### [Problem to solve]
Please repeat every line below exactly, from the first to the last.

==*==

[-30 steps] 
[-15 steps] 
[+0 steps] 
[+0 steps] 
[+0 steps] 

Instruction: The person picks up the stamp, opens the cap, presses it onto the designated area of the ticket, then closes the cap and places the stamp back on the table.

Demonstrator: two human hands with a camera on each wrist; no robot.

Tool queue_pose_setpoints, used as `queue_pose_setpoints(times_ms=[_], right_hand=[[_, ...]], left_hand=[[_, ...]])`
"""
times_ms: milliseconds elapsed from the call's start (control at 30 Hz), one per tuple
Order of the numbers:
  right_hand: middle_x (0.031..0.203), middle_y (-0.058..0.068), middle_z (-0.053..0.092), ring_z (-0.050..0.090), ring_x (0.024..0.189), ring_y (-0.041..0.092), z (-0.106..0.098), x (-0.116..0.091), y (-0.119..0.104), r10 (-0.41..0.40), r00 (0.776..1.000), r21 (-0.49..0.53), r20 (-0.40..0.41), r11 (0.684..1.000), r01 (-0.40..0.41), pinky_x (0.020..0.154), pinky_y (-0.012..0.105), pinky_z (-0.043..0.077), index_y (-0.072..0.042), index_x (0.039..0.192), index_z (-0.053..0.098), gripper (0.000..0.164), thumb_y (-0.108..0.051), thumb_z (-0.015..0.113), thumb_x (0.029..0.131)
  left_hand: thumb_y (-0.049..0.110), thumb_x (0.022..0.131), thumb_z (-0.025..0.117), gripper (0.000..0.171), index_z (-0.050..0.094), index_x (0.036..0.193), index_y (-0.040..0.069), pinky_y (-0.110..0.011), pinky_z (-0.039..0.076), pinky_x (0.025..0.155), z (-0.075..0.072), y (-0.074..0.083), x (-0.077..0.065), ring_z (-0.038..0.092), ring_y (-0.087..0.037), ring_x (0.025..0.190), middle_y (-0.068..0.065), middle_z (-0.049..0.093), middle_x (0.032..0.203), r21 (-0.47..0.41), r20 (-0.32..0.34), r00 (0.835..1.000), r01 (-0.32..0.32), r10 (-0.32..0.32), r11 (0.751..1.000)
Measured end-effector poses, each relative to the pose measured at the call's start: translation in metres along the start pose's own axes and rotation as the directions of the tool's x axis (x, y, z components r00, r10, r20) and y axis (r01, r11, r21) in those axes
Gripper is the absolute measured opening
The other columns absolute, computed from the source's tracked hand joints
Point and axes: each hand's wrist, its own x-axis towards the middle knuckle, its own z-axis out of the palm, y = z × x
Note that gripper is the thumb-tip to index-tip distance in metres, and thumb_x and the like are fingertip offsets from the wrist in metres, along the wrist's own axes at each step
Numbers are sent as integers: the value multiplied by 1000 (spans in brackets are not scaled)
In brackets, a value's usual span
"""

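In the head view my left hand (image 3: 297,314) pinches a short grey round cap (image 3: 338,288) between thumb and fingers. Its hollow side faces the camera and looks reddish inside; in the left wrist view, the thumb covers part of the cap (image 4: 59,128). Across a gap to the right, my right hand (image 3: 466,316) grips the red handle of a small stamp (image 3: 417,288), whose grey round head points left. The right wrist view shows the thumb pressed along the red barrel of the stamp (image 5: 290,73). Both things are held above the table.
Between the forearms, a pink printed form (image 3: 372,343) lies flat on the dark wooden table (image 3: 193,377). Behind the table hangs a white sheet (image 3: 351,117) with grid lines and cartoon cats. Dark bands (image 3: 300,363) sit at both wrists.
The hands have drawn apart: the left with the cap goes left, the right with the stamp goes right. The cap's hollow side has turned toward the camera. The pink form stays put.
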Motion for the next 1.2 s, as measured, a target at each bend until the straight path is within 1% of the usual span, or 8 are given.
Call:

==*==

### [Output below]
[-30 steps] 
[-15 steps] 
[+0 steps] 
[+0 steps] 
[+0 steps] 

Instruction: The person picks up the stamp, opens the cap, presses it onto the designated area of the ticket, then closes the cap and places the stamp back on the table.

Demonstrator: two human hands with a camera on each wrist; no robot.

Tool queue_pose_setpoints, used as `queue_pose_setpoints(times_ms=[_], right_hand=[[_, ...]], left_hand=[[_, ...]])`
"""
times_ms: milliseconds elapsed from the call's start (control at 30 Hz), one per tuple
Order of the numbers:
  right_hand: middle_x (0.031..0.203), middle_y (-0.058..0.068), middle_z (-0.053..0.092), ring_z (-0.050..0.090), ring_x (0.024..0.189), ring_y (-0.041..0.092), z (-0.106..0.098), x (-0.116..0.091), y (-0.119..0.104), r10 (-0.41..0.40), r00 (0.776..1.000), r21 (-0.49..0.53), r20 (-0.40..0.41), r11 (0.684..1.000), r01 (-0.40..0.41), pinky_x (0.020..0.154), pinky_y (-0.012..0.105), pinky_z (-0.043..0.077), index_y (-0.072..0.042), index_x (0.039..0.192), index_z (-0.053..0.098), gripper (0.000..0.164), thumb_y (-0.108..0.051), thumb_z (-0.015..0.113), thumb_x (0.029..0.131)
  left_hand: thumb_y (-0.049..0.110), thumb_x (0.022..0.131), thumb_z (-0.025..0.117), gripper (0.000..0.171), index_z (-0.050..0.094), index_x (0.036..0.193), index_y (-0.040..0.069), pinky_y (-0.110..0.011), pinky_z (-0.039..0.076), pinky_x (0.025..0.155), z (-0.075..0.072), y (-0.074..0.083), x (-0.077..0.065), ring_z (-0.038..0.092), ring_y (-0.087..0.037), ring_x (0.025..0.190), middle_y (-0.068..0.065), middle_z (-0.049..0.093), middle_x (0.032..0.203), r21 (-0.47..0.41), r20 (-0.32..0.34), r00 (0.835..1.000), r01 (-0.32..0.32), r10 (-0.32..0.32), r11 (0.751..1.000)
Measured end-effector poses, each relative to the pose measured at the call's start: translation in metres along the start pose's own axes and rotation as the directions of the tool's x axis (x, y, z components r00, r10, r20) and y axis (r01, r11, r21) in those axes
Gripper is the absolute measured opening
The other columns absolute, computed from the source's tracked hand joints
Point and axes: each hand's wrist, its own x-axis towards the middle knuckle, its own z-axis out of the palm, y = z × x
Note that gripper is the thumb-tip to index-tip distance in metres, and thumb_x and the like are fingertip offsets from the wrist in metres, along the wrist's own axes at each step
Numbers are sent as integers: the value multiplied by 1000 (spans in brackets are not scaled)
In brackets, a value's usual span
"""

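In the head view my left hand (image 3: 297,314) pinches a short grey round cap (image 3: 338,288) between thumb and fingers. Its hollow side faces the camera and looks reddish inside; in the left wrist view, the thumb covers part of the cap (image 4: 59,128). Across a gap to the right, my right hand (image 3: 466,316) grips the red handle of a small stamp (image 3: 417,288), whose grey round head points left. The right wrist view shows the thumb pressed along the red barrel of the stamp (image 5: 290,73). Both things are held above the table.
Between the forearms, a pink printed form (image 3: 372,343) lies flat on the dark wooden table (image 3: 193,377). Behind the table hangs a white sheet (image 3: 351,117) with grid lines and cartoon cats. Dark bands (image 3: 300,363) sit at both wrists.
The hands have drawn apart: the left with the cap goes left, the right with the stamp goes right. The cap's hollow side has turned toward the camera. The pink form stays put.
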Motion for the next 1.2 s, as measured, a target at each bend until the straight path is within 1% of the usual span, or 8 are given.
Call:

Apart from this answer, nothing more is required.